REQUIRED ACTION
All of the data needs to come back exactly as written.

··· SUPPLIED DATA

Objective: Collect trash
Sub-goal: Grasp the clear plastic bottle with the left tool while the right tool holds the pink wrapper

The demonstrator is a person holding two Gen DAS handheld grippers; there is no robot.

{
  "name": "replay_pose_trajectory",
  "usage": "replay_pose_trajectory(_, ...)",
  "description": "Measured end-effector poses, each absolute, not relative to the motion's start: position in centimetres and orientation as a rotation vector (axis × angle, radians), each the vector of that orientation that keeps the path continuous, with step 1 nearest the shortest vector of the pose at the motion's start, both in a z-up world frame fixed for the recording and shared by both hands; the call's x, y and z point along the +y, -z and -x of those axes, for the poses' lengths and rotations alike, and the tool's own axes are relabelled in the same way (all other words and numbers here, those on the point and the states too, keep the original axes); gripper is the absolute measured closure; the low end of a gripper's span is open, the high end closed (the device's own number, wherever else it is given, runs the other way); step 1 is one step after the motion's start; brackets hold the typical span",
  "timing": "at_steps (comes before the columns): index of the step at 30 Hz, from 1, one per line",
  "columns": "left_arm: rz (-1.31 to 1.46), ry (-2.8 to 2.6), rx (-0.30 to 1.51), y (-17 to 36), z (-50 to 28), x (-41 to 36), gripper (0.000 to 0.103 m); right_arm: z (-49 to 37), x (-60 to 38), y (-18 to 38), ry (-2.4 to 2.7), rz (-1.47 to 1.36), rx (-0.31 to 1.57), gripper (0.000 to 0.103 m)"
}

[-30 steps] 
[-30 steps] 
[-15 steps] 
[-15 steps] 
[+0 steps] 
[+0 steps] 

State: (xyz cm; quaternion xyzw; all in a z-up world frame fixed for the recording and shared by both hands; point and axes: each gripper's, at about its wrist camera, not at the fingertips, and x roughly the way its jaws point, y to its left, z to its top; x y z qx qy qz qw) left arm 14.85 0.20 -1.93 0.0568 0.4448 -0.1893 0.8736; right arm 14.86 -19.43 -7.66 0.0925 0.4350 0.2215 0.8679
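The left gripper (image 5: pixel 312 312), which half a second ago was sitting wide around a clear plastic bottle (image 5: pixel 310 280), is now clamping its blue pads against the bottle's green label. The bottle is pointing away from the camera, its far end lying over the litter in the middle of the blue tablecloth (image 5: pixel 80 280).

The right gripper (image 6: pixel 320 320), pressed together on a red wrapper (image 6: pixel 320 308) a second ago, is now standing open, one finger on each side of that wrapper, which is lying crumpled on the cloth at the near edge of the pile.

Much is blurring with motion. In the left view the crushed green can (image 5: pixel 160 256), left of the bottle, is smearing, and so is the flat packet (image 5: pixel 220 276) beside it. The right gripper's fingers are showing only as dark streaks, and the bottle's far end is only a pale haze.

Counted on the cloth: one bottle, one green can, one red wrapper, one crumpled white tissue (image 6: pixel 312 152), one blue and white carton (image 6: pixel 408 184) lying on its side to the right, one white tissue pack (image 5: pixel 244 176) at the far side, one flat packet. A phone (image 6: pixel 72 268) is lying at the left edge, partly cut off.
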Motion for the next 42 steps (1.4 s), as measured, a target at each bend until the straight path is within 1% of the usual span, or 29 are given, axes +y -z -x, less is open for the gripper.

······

ANSWER TO THIS EXERCISE
Objective: Collect trash
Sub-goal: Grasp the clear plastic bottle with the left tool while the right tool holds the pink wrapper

The demonstrator is a person holding two Gen DAS handheld grippers; there is no robot.

{
  "name": "replay_pose_trajectory",
  "usage": "replay_pose_trajectory(_, ...)",
  "description": "Measured end-effector poses, each absolute, not relative to the motion's start: position in centimetres and orientation as a rotation vector (axis × angle, radians), each the vector of that orientation that keeps the path continuous, with step 1 nearest the shortest vector of the pose at the motion's start, both in a z-up world frame fixed for the recording and shared by both hands; the call's x, y and z point along the +y, -z and -x of those axes, for the poses' lengths and rotations alike, and the tool's own axes are relabelled in the same way (all other words and numbers here, those on the point and the states too, keep the original axes); gripper is the absolute measured closure; the low end of a gripper's span is open, the high end closed (the device's own number, wherever else it is given, runs the other way); step 1 is one step after the motion's start; brackets hold the typical span",
  "timing": "at_steps (comes before the columns): index of the step at 30 Hz, from 1, one per line",
  "columns": "left_arm: rz (-1.31 to 1.46), ry (-2.8 to 2.6), rx (-0.30 to 1.51), y (-17 to 36), z (-50 to 28), x (-41 to 36), gripper (0.000 to 0.103 m); right_arm: z (-49 to 37), x (-60 to 38), y (-18 to 38), ry (-2.4 to 2.7), rz (-1.47 to 1.36), rx (-0.31 to 1.57), gripper (0.000 to 0.103 m)"
}

[-30 steps] 
[-30 steps] 
[-15 steps] 
[-15 steps] 
[+0 steps] 
[+0 steps] 

State: (xyz cm; quaternion xyzw; all in a z-up world frame fixed for the recording and shared by both hands; point and axes: each gripper's, at about its wrist camera, not at the fingertips, and x roughly the way its jaws point, y to its left, z to its top; x y z qx qy qz qw) left arm 14.85 0.20 -1.93 0.0568 0.4448 -0.1893 0.8736; right arm 14.86 -19.43 -7.66 0.0925 0.4350 0.2215 0.8679
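The left gripper (image 5: pixel 312 312), which half a second ago was sitting wide around a clear plastic bottle (image 5: pixel 310 280), is now clamping its blue pads against the bottle's green label. The bottle is pointing away from the camera, its far end lying over the litter in the middle of the blue tablecloth (image 5: pixel 80 280).

The right gripper (image 6: pixel 320 320), pressed together on a red wrapper (image 6: pixel 320 308) a second ago, is now standing open, one finger on each side of that wrapper, which is lying crumpled on the cloth at the near edge of the pile.

Much is blurring with motion. In the left view the crushed green can (image 5: pixel 160 256), left of the bottle, is smearing, and so is the flat packet (image 5: pixel 220 276) beside it. The right gripper's fingers are showing only as dark streaks, and the bottle's far end is only a pale haze.

Counted on the cloth: one bottle, one green can, one red wrapper, one crumpled white tissue (image 6: pixel 312 152), one blue and white carton (image 6: pixel 408 184) lying on its side to the right, one white tissue pack (image 5: pixel 244 176) at the far side, one flat packet. A phone (image 6: pixel 72 268) is lying at the left edge, partly cut off.
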Motion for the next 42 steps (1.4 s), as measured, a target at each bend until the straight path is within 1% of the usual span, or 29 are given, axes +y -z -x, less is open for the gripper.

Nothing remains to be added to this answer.